![]() | Boiling Point No. 32 - January 1994 |
INTERMEDIATE TECHNOLOGY
Energy for the Household
Household energy encompasses all the energy that is used in the home, for everything from basic needs such as cooking, heating and lighting to comparative luxuries such as radio and television, refrigeration or air-conditioning. While this edition of Boiling Point touches on these other uses of energy in the home, cooking has always been the journal's focus because, among poor households in the developing world, this represents the largest single use of household energy. The majority of poor households depend on biomass fuels for this purpose.

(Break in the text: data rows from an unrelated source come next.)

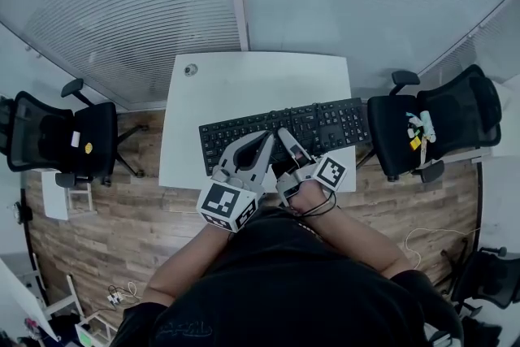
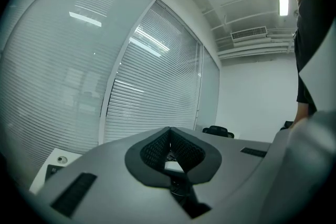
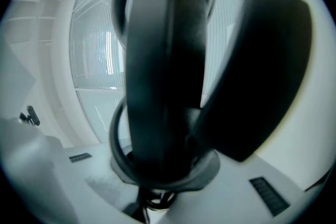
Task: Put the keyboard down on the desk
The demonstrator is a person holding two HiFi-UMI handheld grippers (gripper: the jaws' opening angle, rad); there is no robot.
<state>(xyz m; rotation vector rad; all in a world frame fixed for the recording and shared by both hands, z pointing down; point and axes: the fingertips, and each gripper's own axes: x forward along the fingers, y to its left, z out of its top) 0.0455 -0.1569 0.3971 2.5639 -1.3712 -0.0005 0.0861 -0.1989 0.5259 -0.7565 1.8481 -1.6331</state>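
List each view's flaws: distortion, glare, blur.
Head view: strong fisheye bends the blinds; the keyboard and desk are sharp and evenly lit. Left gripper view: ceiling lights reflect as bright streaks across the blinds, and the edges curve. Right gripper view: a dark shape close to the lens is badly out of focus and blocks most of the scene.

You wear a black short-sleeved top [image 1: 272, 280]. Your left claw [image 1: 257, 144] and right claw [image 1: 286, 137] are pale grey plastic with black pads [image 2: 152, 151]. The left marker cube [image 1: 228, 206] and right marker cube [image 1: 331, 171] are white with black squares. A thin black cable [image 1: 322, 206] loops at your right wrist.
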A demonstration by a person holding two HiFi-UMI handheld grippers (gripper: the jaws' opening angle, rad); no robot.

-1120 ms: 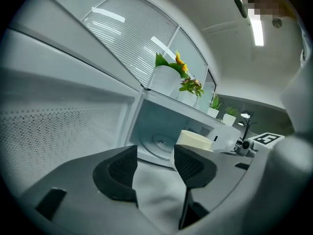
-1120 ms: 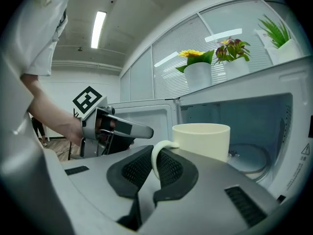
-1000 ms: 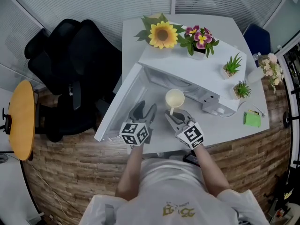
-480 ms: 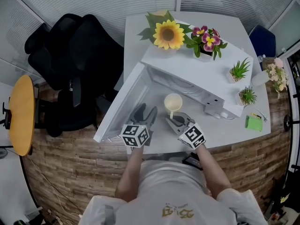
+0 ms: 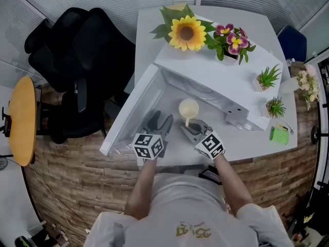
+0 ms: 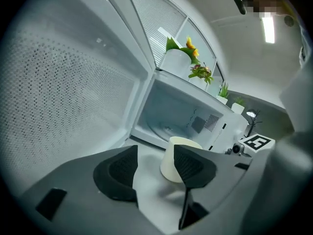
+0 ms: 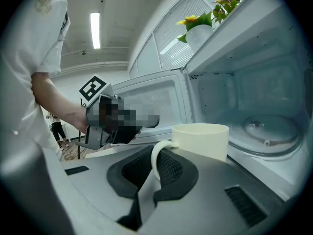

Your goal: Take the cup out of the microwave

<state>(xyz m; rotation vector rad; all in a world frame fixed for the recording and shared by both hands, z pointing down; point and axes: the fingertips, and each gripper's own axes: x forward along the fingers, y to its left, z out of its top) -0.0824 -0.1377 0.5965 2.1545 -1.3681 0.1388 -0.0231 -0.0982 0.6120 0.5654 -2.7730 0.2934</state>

The collection and management of biomass fuels are laborious and time-consuming and require, in turn, significant expenditure of human energy.
Switching to LPG fuel, kerosene or electricity may be desirable in terms of fuel efficiency and convenience, but these options are denied to many poor households because supplies are unreliable, or because the costs of stoves and other equipment are prohibitive.
Even in the absence of fuel switching, a great deal can be achieved in terms of increasing the efficiency of energy use in the household. Improved cooking stoves are one option; more efficient use of the three-stone fire, which is still the most widespread cooking technology, may be even more important. Such improvements can only have a significant impact on global levels of biomass use if they are widespread. To ensure this, awareness of the issues, and of the means of tackling them, must be shared as widely as possible. Two of the major aims of ITDG's Stoves and Household Energy programme, and of Boiling Point, are to contribute to raising the profile of household energy issues and to disseminate knowledge and expertise in the field of cooking technologies.